英スコットランド議会選、「独立派」過半数 住民投票めぐり国と地方の対立激化か

7日、スコットランド議会選で当選したスコットランド民族党のスタージョン党首(中央)=英北部グラスゴー(ロイター)
7日、スコットランド議会選で当選したスコットランド民族党のスタージョン党首(中央)=英北部グラスゴー(ロイター)

【ロンドン=板東和正】英北部スコットランド議会選が7~8日に開票され、英国からの独立を訴える地域政党スコットランド民族党(SNP)が第1党を維持した。単独過半数には1議席届かなかったが、同じく独立を目指す緑の党との合計で過半数の議席を獲得。
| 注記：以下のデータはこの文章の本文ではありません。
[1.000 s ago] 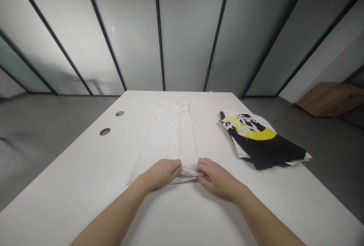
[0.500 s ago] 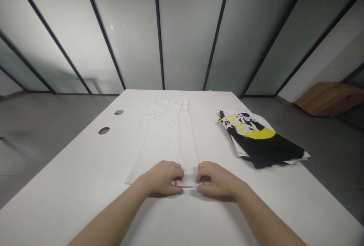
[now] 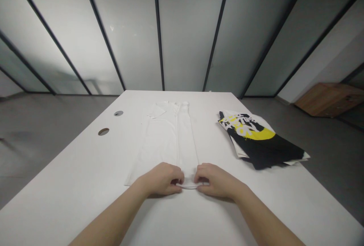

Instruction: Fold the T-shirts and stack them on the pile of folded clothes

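A white T-shirt (image 3: 162, 137) lies flat on the white table, its hem toward me and its collar end far away. Its right side is folded inward in a long strip, and a short sleeve sticks out at the far left. My left hand (image 3: 165, 177) pinches the hem at the inner edge of the folded strip. At the strip's outer right corner, my right hand (image 3: 217, 180) grips the hem between thumb and fingers. The short stretch of hem between the two hands bows slightly toward me.
A loose stack of black, white and yellow printed shirts (image 3: 256, 137) lies on the right of the white table (image 3: 182, 223). Two round holes are cut through the tabletop at left, the nearer hole (image 3: 104, 131) being larger. Frosted glass panels stand behind, and a wooden cabinet (image 3: 330, 100) is far right.
Both hands stay on the hem with hardly any movement. The right fingers have shifted slightly inward, and the hem between the hands curves a little more.
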The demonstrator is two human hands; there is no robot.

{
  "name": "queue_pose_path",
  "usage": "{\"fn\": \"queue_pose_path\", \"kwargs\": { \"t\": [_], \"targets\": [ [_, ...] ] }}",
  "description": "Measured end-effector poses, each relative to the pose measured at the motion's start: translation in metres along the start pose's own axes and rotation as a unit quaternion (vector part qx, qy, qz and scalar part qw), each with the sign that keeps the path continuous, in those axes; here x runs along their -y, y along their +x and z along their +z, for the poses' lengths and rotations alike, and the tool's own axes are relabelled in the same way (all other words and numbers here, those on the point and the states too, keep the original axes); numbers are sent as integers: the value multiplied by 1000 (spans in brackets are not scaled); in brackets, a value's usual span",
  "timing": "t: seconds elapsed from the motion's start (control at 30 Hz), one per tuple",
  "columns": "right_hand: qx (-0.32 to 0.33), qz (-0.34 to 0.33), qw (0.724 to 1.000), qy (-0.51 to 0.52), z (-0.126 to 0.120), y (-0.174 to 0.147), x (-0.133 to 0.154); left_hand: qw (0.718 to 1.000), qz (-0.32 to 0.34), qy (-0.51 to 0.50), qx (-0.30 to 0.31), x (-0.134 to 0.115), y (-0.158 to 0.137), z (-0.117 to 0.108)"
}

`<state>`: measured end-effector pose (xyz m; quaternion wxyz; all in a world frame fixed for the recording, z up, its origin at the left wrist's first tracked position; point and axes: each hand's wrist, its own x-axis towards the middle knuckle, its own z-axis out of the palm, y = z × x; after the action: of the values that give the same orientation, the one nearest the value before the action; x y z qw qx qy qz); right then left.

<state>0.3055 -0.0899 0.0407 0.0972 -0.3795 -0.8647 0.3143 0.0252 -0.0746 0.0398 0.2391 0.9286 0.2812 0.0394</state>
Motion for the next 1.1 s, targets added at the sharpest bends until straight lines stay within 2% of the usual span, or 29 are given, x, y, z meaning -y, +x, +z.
{"fn": "queue_pose_path", "kwargs": {
  "t": [0.2, 0.43, 0.77, 0.87, 1.1],
  "targets": [
    [15, 48, 999, 12, -2, -2, -1, 1000, 7, 30, -2, 1, -1, -1],
    [-12, 14, 1000, 1, 1, -3, 3, 996, -3, 85, -25, -1, -1, 1],
    [-57, 74, 990, -102, 23, 11, 8, 982, -133, 137, -10, 1, 8, 17],
    [-65, 85, 991, -84, 24, 14, 5, 987, -121, 101, -20, 4, 6, 15],
    [-70, 32, 996, -34, 11, 7, 1, 989, -70, 123, -43, 3, -1, 2]
  ]
}}
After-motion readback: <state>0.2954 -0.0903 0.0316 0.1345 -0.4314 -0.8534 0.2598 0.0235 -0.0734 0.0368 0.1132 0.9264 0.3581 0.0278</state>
SNPは独立の是非を問う住民投票を再び実施するよう求める見通しで、住民投票の再実施に反対するジョンソン英政権との対立が深まる可能性がある。

議会選は6日に投票された。英BBC放送などによると、SNPはスコットランド議会全129議席のうち64議席、緑の党は8議席を獲得。2党合わせて全体の6割近い議席を確保した。ジョンソン首相が党首を務める与党・保守党は31議席で第2党となった。

SNPのスタージョン党首は「独立派」が過半数の議席を獲得したことを受け、同党が公約に掲げていた住民投票の再実施を英政府に要求する方針だ。スタージョン氏は8日、英メディアに対し「民主主義(の国家)では選挙で勝利した政党は公約を果たす」と強調。住民投票を阻む「正当な理由はない」と述べた。
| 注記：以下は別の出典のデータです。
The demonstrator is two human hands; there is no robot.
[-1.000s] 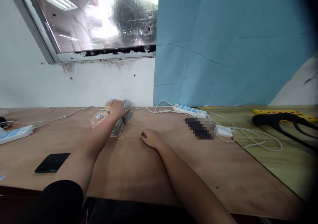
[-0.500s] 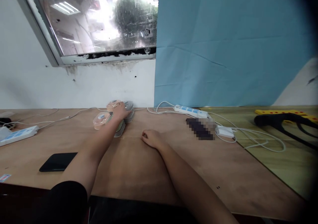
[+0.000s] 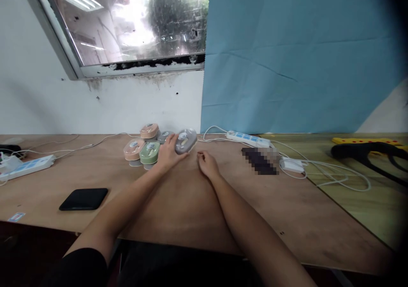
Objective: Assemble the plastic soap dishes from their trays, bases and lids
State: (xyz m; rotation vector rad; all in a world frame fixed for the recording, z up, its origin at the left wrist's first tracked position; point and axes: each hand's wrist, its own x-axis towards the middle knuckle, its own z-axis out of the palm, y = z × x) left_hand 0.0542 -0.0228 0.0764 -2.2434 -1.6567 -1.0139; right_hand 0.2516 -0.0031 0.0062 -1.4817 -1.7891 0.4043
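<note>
My left hand grips a grey oval lidded container, tilted and lifted off the table, its clear lid turned toward me. Just left of that hand is a cluster of similar containers: a green one in front, a pink one beside it, another pink one at the back and a grey one partly behind my fingers. Most sit on top of other containers. My right hand rests on the table with its fingers curled closed, apart from the container, and nothing shows in it.
A black flat phone-like object lies at the front left. White power strips stand at the left and back right, trailing cables. A white adapter, a blurred dark item and black straps lie rightward.
My left hand has lifted a grey container from the stack and carried it right, uncovering the green one. My right hand stays curled on the table. The view has shifted slightly.
</note>
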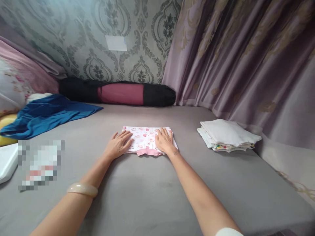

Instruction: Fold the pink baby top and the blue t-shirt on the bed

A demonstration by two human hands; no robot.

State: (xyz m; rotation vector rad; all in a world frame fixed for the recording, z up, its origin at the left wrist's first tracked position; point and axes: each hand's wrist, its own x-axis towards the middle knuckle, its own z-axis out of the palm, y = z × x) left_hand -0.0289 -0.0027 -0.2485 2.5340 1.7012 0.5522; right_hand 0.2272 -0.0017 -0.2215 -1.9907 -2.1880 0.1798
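Observation:
A folded white garment (142, 134) with a pink and red print lies flat on the grey sheet (145, 193). Its pink edging, possibly a neckband, faces me. My left hand (119, 143) rests flat on the garment's left side, fingers stretched out. On its right side lies my right hand (164, 140), palm down with the fingers extended. Neither hand grips the fabric. The palms hide parts of the garment's left and right edges.
A stack of folded white cloths (227, 132) sits to the right, near the curtain (221, 59). Blue fabric (49, 113) lies at the left, beside a white object (8, 160) and a blurred-out item (43, 164). A long black and maroon bag (120, 93) lies along the wall.

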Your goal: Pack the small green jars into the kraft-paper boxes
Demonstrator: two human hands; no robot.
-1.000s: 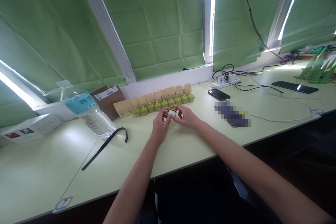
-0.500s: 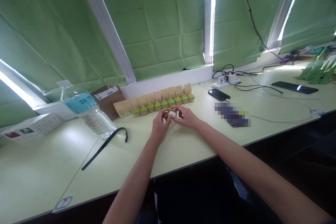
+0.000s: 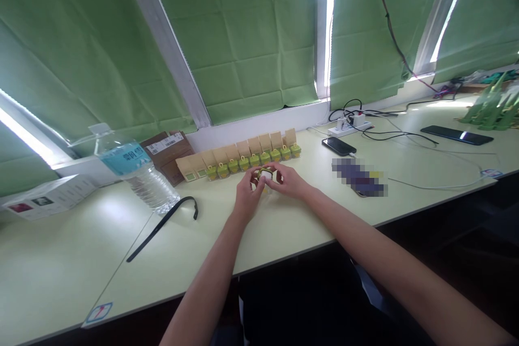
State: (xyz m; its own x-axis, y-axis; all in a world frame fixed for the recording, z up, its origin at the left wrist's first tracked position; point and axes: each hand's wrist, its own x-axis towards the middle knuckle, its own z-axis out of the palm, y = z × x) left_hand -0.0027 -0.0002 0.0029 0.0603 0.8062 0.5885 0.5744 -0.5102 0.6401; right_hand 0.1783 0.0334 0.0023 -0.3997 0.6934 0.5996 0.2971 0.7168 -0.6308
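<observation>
Between the fingertips of both hands, just over the table, is a small white box with a green rim (image 3: 266, 175). My left hand (image 3: 248, 189) grips its left side, with the thumb against the front. My right hand (image 3: 287, 179) closes on it from the right. The fingers cover part of the box, and its exact kind is hard to make out. Just behind the hands runs a row of several small green-topped boxes with loop handles (image 3: 254, 160), backed by several brown paper packets (image 3: 243, 149).
On the left are a large water bottle (image 3: 141, 173), a black strap (image 3: 162, 226), a white box (image 3: 51, 196) and a cardboard box (image 3: 168, 154). To the right lie a phone (image 3: 339, 145), a blurred-out item (image 3: 357, 175), a power strip with cables (image 3: 349, 127) and a dark flat device (image 3: 456, 135).
</observation>
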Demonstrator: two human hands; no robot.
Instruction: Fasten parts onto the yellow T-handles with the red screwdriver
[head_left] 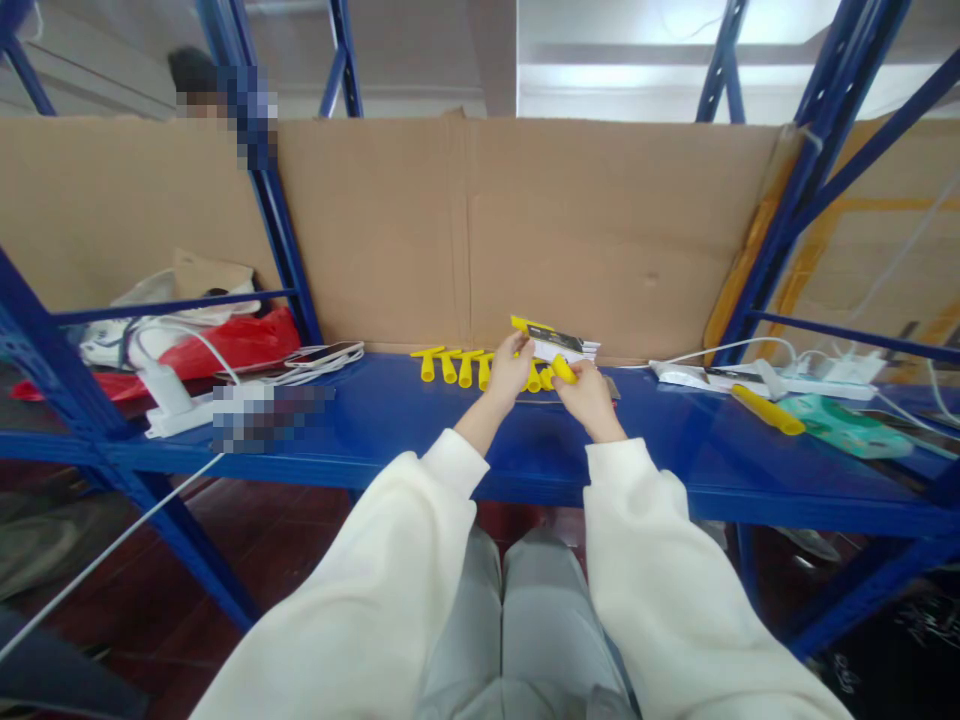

ただ、住民投票の再実施には英政府の許可が必要で、ジョンソン政権は実施を拒否する考えだ。

ジョンソン氏は8日付の英紙テレグラフのインタビューで「(新型コロナウイルスの感染拡大で打撃を受けた)経済を立て直し、結束して前へ進むことを国民が望む今、国をばらばらにする議論をすべきではない」と指摘。国民投票を行うことは「無責任で無謀なことだ」と訴えた。
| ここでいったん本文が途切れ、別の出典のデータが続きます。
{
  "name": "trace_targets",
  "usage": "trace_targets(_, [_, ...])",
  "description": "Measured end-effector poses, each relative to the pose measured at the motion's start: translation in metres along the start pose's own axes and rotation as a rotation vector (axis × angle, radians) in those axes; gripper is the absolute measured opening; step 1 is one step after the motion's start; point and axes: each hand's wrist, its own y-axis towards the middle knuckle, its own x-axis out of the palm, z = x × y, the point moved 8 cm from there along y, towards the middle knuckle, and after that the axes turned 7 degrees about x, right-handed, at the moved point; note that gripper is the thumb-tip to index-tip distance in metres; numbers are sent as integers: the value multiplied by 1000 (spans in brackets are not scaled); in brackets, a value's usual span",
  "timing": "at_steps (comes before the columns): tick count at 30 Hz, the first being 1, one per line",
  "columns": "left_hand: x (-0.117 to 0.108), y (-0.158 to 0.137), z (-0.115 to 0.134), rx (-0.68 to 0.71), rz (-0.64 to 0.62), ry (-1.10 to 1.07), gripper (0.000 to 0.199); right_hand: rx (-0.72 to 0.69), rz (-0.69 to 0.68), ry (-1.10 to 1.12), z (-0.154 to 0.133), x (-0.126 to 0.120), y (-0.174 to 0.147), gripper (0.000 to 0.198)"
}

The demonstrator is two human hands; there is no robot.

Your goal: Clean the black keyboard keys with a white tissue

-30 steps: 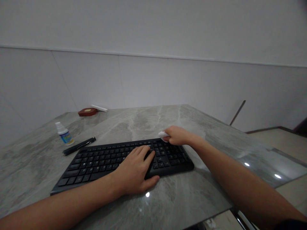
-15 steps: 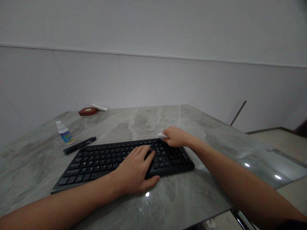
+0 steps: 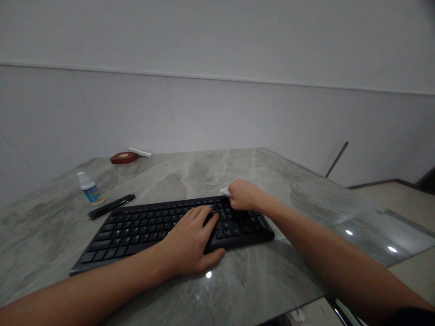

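Note:
A black keyboard [image 3: 142, 228] lies at a slant on the grey marbled table. My left hand [image 3: 194, 240] rests flat over its middle, fingers spread on the keys and thumb by the front edge. At the keyboard's far right edge, my right hand [image 3: 245, 195] is closed around a crumpled white tissue [image 3: 225, 192], which pokes out past the fingers on the left. Some keys below the right hand are in shadow.
Left of the keyboard stand a small spray bottle [image 3: 90, 189] with a white cap and, lying down, a black pen-like object [image 3: 111, 206]. Near the wall are a reddish-brown case [image 3: 123, 158] and a white strip [image 3: 140, 152]. The table's edge [image 3: 306, 304] runs along the right front.
My right hand, with the tissue, has shifted slightly left along the keyboard's far edge, its fingers now turned further from view. My left hand stays on the keys.

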Motion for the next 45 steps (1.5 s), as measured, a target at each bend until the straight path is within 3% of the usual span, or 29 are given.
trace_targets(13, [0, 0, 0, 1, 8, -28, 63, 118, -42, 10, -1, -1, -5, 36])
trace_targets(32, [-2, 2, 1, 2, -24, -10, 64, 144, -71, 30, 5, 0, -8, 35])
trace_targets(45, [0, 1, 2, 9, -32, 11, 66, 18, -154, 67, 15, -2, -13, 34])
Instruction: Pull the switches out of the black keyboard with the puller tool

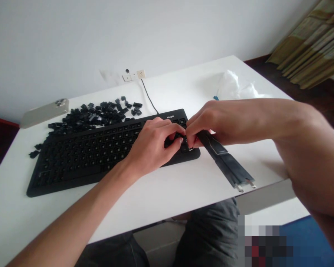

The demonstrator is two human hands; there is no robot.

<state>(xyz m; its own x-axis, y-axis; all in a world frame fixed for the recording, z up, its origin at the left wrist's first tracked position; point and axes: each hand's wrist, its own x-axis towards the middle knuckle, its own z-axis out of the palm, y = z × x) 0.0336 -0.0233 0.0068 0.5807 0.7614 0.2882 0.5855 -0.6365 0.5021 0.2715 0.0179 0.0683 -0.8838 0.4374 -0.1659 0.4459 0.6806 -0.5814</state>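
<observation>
A black keyboard [100,155] lies at a slant on the white table, its keycaps mostly off and the switches showing. Over its number pad, my left hand [158,141] is closed, thumb and forefinger brought together at a key position; what is between them is hidden. My right hand [208,122] meets it there, fingertips on the right end of the keyboard. Held in that same hand is a black keycap puller [225,159], with two metal hooks pointing towards the table's front edge. Loose black keycaps [100,113] are heaped behind the keyboard.
At the back left lies a phone [46,113]. The keyboard's cable [149,97] runs back towards the wall sockets [134,75]. Clear plastic wrapping [233,87] sits at the back right of the table [156,193]. A few keycaps [35,151] lie off the left end.
</observation>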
投票実施の是非をめぐって国と地方の対立が激化すれば、法廷闘争に発展する可能性もある。

スコットランドは1707年に英国の一部となるまで独自の王国を維持し、イングランドと戦争を続けてきた。併合後、スコットランドは議会を解散してイングランド議会に吸収された歴史をもつ。1999年にスコットランド議会は復活したものの、現在でも根深い不満が根底にある。

2011年の議会選で独立を訴えたSNPが過半数を獲得し、キャメロン英首相(当時)が住民投票を容認した。ただ、14年に実施された住民投票では、英ポンドがスコットランドで使用できなくなる経済への影響を懸念した有権者も多く、賛成約45%、反対約55%で独立は否決された。

独立の支持者を再び活気づけたのが、英国が16年に決めた欧州連合(EU)離脱だ。同年のEU離脱を問う国民投票では、スコットランドで62%が残留を支持。スタージョン氏は、地元で反対が根強い離脱を英国が果たしたことで独立を求める声が高まったと主張し、住民投票の再実施を公約に掲げていた。